» **Task requirements**
Could you return every record below exactly as it is written?

» **Provided entries**
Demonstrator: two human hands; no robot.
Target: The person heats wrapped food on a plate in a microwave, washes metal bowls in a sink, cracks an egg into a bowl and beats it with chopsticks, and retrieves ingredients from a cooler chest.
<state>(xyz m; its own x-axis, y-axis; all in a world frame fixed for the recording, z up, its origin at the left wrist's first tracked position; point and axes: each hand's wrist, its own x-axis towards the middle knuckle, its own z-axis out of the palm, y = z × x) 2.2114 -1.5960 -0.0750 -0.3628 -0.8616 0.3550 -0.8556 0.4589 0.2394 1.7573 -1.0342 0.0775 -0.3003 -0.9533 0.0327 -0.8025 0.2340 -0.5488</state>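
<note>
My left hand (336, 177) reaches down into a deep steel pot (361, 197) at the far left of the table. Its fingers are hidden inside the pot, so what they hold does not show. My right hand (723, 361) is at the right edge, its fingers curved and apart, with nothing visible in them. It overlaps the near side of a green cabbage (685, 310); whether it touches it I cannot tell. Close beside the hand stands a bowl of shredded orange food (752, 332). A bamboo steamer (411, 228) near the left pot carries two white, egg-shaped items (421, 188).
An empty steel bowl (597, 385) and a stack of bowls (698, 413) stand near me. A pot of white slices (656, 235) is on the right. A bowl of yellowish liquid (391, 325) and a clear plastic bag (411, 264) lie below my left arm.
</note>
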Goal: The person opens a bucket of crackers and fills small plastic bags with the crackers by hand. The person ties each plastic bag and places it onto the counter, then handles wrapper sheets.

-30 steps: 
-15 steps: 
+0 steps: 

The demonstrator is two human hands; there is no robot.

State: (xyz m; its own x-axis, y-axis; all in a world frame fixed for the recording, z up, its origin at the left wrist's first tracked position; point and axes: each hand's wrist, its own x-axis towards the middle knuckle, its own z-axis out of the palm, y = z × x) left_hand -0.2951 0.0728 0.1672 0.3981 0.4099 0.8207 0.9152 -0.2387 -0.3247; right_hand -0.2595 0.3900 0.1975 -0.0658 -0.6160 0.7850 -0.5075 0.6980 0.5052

» **Exercise response**
Demonstrator: two human hands; no robot.
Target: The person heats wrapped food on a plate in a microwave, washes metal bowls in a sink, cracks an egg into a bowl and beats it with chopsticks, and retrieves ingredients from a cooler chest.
<state>(xyz m; its own x-axis, y-axis; all in a world frame fixed for the recording, z up, its origin at the left wrist's first tracked position; point and axes: each hand's wrist, its own x-axis towards the middle knuckle, its own z-axis out of the palm, y = z × x) 2.2114 -1.5960 -0.0750 -0.3628 -0.8616 0.3550 -0.8556 0.4589 0.2394 1.7573 -1.0342 0.0775 -0.3003 -0.9533 0.0327 -0.8025 0.2340 -0.5488</state>
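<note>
My left hand (336, 177) reaches down into a deep steel pot (361, 197) at the far left of the table. Its fingers are hidden inside the pot, so what they hold does not show. My right hand (723, 361) is at the right edge, its fingers curved and apart, with nothing visible in them. It overlaps the near side of a green cabbage (685, 310); whether it touches it I cannot tell. Close beside the hand stands a bowl of shredded orange food (752, 332). A bamboo steamer (411, 228) near the left pot carries two white, egg-shaped items (421, 188).
An empty steel bowl (597, 385) and a stack of bowls (698, 413) stand near me. A pot of white slices (656, 235) is on the right. A bowl of yellowish liquid (391, 325) and a clear plastic bag (411, 264) lie below my left arm.
</note>
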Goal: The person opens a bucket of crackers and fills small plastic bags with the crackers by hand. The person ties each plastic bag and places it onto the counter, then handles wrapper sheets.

-30 steps: 
-15 steps: 
+0 steps: 

The demonstrator is two human hands; there is no robot.

State: (xyz m; its own x-axis, y-axis; all in a world frame fixed for the recording, z up, its origin at the left wrist's first tracked position; point and axes: each hand's wrist, its own x-axis towards the middle knuckle, its own z-axis out of the palm, y = z × x) left_hand -0.2951 0.0728 0.1672 0.3981 0.4099 0.8207 0.9152 -0.2387 -0.3247; right_hand -0.2595 0.3900 0.1975 -0.0658 -0.6160 0.7850 -0.5075 0.6980 0.5052

There is no more to this exercise.